§ **Directions**: Whenever a line contains the string "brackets", copy it out of the entries.

*** Records provided Section Begins ***

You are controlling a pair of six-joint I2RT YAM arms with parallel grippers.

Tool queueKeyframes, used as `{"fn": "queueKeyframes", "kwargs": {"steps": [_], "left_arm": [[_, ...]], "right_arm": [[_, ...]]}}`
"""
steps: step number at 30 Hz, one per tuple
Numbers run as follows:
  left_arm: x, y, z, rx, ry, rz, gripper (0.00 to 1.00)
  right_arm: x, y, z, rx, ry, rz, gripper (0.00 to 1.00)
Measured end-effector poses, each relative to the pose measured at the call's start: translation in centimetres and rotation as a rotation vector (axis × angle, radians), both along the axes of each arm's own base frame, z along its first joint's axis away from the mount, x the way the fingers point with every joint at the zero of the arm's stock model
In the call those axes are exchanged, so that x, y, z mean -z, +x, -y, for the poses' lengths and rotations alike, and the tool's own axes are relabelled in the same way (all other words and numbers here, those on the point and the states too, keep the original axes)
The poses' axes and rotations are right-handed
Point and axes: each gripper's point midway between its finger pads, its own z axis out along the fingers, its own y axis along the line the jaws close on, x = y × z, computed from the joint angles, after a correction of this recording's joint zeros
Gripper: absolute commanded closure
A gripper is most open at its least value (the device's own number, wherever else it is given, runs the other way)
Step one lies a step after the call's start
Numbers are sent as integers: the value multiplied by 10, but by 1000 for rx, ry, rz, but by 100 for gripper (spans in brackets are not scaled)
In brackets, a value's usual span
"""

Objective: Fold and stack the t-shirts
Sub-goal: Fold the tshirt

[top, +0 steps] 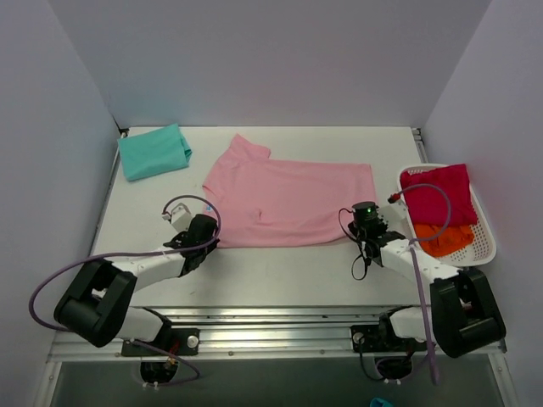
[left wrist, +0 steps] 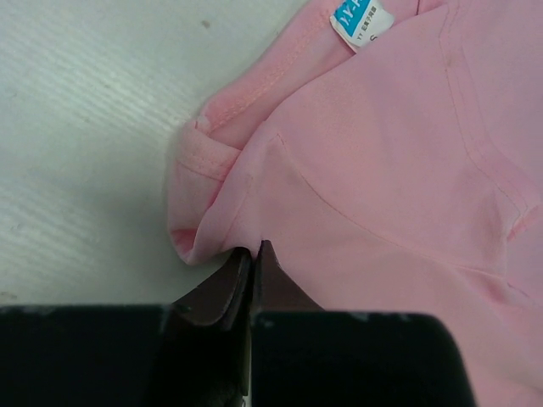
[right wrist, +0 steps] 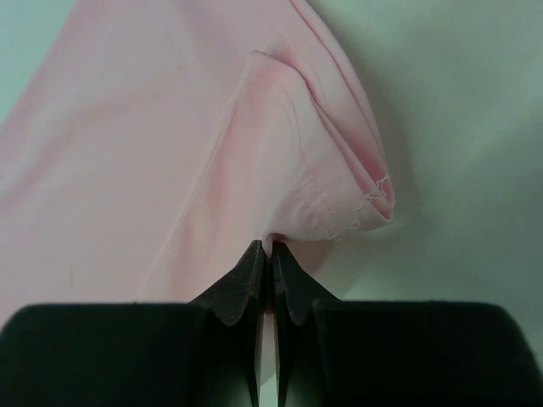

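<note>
My left tool (left wrist: 253,250) is clamped on the pink t-shirt (top: 288,199), its two fingers pressed together with a thin fold of cloth nipped between the tips, close to a seam. Beside the tips, toward 10 o'clock in my left wrist view, the hem is rucked up into a small lump. A blue and white label (left wrist: 361,19) shows at 1 o'clock there.

My right tool (right wrist: 271,248) is likewise closed on the same shirt, pinching the edge just under a folded-over, stitched corner that bulges toward 2 o'clock in that wrist view.

From above, the pink t-shirt lies spread flat in the middle of the bench (top: 271,271), with my left tool at its 7 o'clock corner and my right tool at its 4 o'clock corner. A folded teal t-shirt (top: 153,151) sits apart at 10 o'clock. At 3 o'clock stands a white basket (top: 488,237) with a red t-shirt (top: 441,193) draped in it, and an orange t-shirt (top: 445,239) under that at the near end.
</note>
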Motion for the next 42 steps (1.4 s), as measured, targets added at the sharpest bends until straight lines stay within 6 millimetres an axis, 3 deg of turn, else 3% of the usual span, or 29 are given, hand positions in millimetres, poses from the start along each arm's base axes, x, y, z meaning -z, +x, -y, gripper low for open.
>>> {"fn": "queueKeyframes", "kwargs": {"steps": [6,8,9,10,11,12,13,14,16,21,25,27,29,30,32,35,39,42], "left_arm": [[-16,-35,-2,14,-12,1,98],[-27,-41,-1,20,-25,21,90],[-33,-44,-2,19,-33,35,84],[-39,-46,-2,19,-42,46,65],[-44,-48,-4,19,-46,57,53],[-49,-50,-5,18,-51,67,40],[-53,-52,-7,15,-56,75,30],[-57,-54,-9,15,-61,80,16],[-61,-60,-10,23,-67,83,5],[-69,-72,-13,45,-73,83,2],[-89,-59,-9,85,-45,151,6],[-104,-37,-2,116,-10,200,6],[-120,-1,5,141,33,234,6],[-128,23,8,155,52,241,6],[-145,91,17,191,79,276,6],[-153,183,27,261,121,317,6],[-138,291,40,378,164,351,6],[-106,343,44,443,172,322,6]], "right_arm": [[-5,-32,3,6,17,-6,100],[-7,-40,5,8,17,-19,94],[-8,-44,6,11,19,-21,82],[-7,-48,7,16,17,-33,45],[-11,-50,8,24,25,-24,23],[-13,-54,10,26,20,-29,6],[-15,-58,12,31,20,-30,0],[-16,-61,14,31,15,-32,0],[-21,-68,16,32,16,-27,0],[-34,-79,20,28,18,-9,0],[-52,-68,17,-5,1,39,0],[-60,-55,12,-37,-12,63,0],[-72,-35,2,-82,-20,87,0],[-76,-24,-5,-108,-18,99,0],[-78,-7,-16,-149,-15,110,0],[-71,0,-27,-200,-6,100,0],[-72,1,-32,-230,0,119,0],[-75,-2,-30,-232,-4,132,0]]}}
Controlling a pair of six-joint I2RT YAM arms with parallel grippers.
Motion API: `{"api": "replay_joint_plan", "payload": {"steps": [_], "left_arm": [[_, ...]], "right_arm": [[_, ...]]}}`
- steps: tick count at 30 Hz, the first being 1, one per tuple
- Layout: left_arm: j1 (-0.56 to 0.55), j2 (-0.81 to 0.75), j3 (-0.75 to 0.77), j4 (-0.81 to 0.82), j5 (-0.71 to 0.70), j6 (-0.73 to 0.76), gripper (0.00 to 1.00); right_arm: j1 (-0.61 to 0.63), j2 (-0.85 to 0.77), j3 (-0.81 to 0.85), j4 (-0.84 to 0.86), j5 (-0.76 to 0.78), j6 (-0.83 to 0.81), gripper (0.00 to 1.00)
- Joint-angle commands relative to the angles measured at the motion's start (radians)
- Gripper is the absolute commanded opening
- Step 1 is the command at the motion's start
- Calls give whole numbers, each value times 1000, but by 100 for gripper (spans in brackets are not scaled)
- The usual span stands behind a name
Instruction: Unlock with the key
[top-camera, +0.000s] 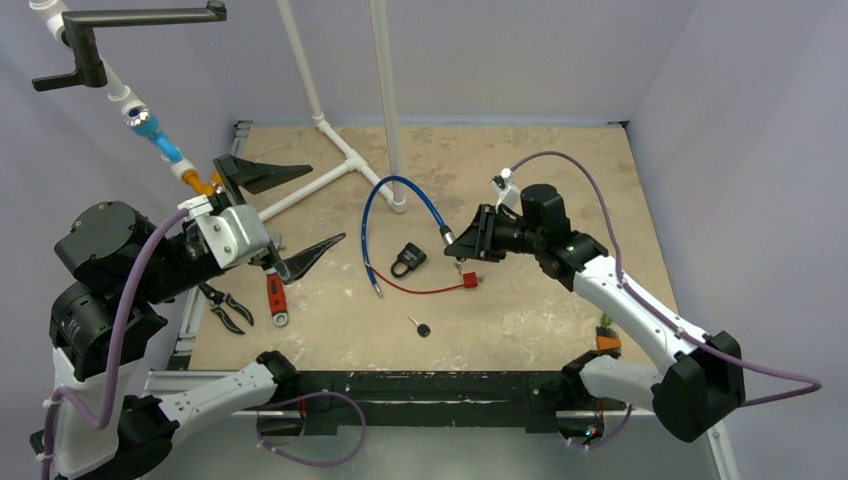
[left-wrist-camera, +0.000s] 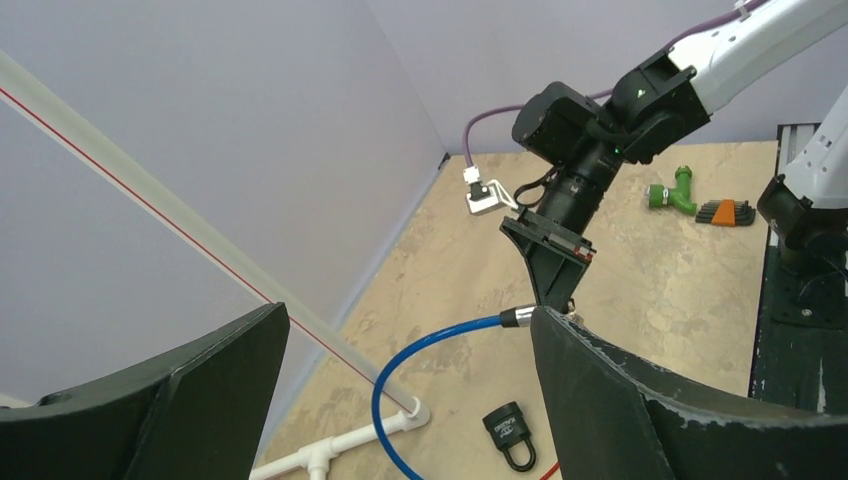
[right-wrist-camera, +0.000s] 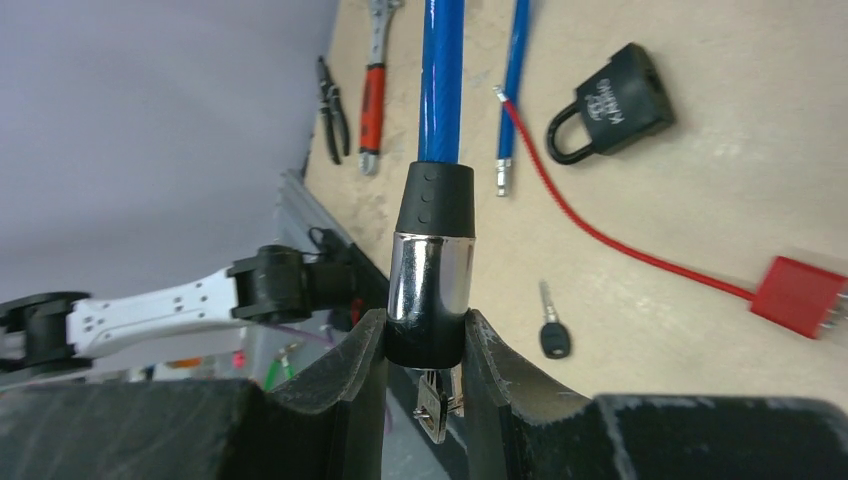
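Note:
A blue cable lock loops over the mat. My right gripper is shut on its chrome and black lock head. A small silver key on a ring sticks out of the head's end, between the fingers. In the top view the right gripper holds the head just above the mat at centre. My left gripper hangs raised at the left, open and empty. In the left wrist view its jaws frame the blue cable and the right gripper.
A black padlock and a red cable with a red block lie near centre. A loose black-headed key lies nearer the front. Pliers and a red-handled wrench lie left. A white pipe frame stands behind. A green fitting sits right.

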Motion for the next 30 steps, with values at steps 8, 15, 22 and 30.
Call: {"api": "replay_joint_plan", "payload": {"steps": [8, 15, 22, 30], "left_arm": [[16, -4, -21, -8, 81, -14, 91], [16, -2, -14, -38, 116, -4, 89], [16, 17, 4, -103, 197, 22, 89], [16, 13, -10, -116, 208, 51, 90]], "right_arm": [[-8, -128, 32, -308, 256, -144, 0], [-8, -159, 13, -392, 320, -171, 0], [-11, -192, -10, -417, 393, -159, 0], [-40, -115, -12, -357, 452, -174, 0]]}}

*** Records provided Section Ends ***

§ **Task output**:
Numbers are sent as integers: the value multiplied by 10, but by 1000 for rx, ry, rz, but by 100 for gripper (spans in brackets are not scaled)
In brackets, a value's usual span
- Calls give whole numbers, each value times 1000, but by 100 for gripper (spans in brackets are not scaled)

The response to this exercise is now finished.